→ **EXERCISE PROMPT**
What is needed is a word-for-word transcript of the listing, free of pictures.
SUPPLIED DATA START
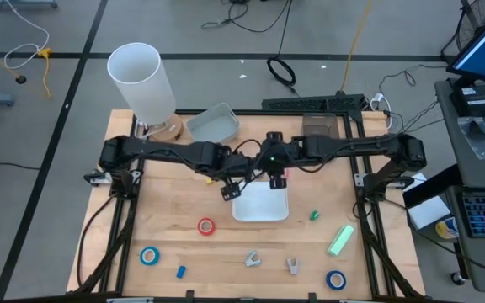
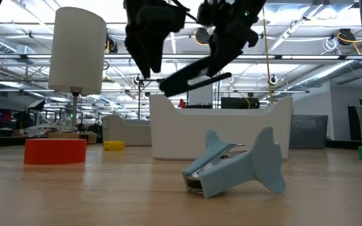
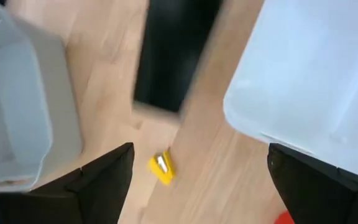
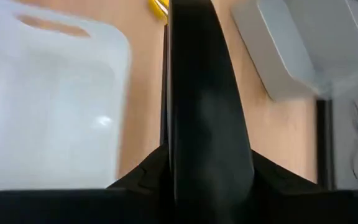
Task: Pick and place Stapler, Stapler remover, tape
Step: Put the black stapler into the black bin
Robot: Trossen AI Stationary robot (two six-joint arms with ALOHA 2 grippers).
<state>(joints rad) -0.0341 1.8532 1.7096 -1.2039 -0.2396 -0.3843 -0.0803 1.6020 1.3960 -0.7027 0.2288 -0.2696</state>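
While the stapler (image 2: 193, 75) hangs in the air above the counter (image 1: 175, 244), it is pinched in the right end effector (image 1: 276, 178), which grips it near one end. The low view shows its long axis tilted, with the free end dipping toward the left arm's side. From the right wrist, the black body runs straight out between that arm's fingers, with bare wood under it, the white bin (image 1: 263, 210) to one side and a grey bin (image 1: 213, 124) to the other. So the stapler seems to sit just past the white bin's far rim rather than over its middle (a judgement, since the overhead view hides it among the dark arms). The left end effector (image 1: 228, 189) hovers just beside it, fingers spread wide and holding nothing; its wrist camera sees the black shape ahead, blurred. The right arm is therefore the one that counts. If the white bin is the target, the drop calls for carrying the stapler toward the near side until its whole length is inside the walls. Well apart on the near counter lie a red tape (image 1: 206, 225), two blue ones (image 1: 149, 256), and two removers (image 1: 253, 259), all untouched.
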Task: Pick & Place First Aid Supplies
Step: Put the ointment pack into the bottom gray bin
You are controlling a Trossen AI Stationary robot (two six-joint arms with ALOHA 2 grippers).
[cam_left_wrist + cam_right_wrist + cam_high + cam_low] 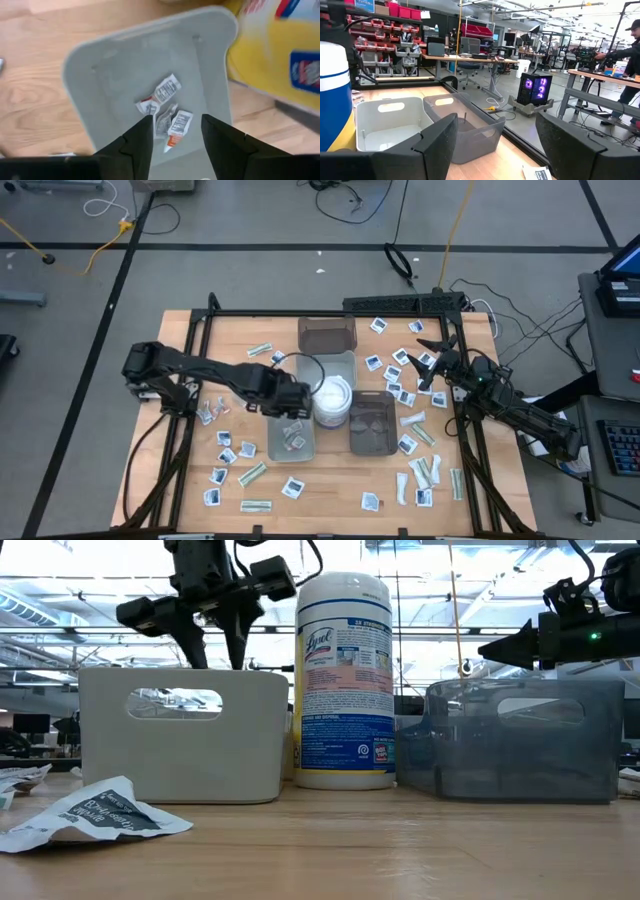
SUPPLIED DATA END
→ **SOLUTION BELOW**
Task: Pick and place Stapler, Stapler remover, tape
Step: Put the black stapler into the black bin
Robot: Trossen AI Stationary robot (two six-joint arms with ALOHA 2 grippers).
<state>(joints rad) -0.0341 1.8532 1.7096 -1.2039 -0.2396 -0.3843 -0.0803 1.6020 1.3960 -0.7027 0.2288 -0.2696</state>
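While the stapler (image 2: 193, 75) hangs in the air above the counter (image 1: 175, 244), it is pinched in the right end effector (image 1: 276, 178), which grips it near one end. The low view shows its long axis tilted, with the free end dipping toward the left arm's side. From the right wrist, the black body runs straight out between that arm's fingers, with bare wood under it, the white bin (image 1: 263, 210) to one side and a grey bin (image 1: 213, 124) to the other. So the stapler seems to sit just past the white bin's far rim rather than over its middle (a judgement, since the overhead view hides it among the dark arms). The left end effector (image 1: 228, 189) hovers just beside it, fingers spread wide and holding nothing; its wrist camera sees the black shape ahead, blurred. The right arm is therefore the one that counts. If the white bin is the target, the drop calls for carrying the stapler toward the near side until its whole length is inside the walls. Well apart on the near counter lie a red tape (image 1: 206, 225), two blue ones (image 1: 149, 256), and two removers (image 1: 253, 259), all untouched.
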Task: Pick & Place First Aid Supplies
Step: Put the ointment pack into the bottom gray bin
You are controlling a Trossen AI Stationary robot (two six-joint arms with ALOHA 2 grippers).
[cam_left_wrist + cam_right_wrist + cam_high + cam_low] 

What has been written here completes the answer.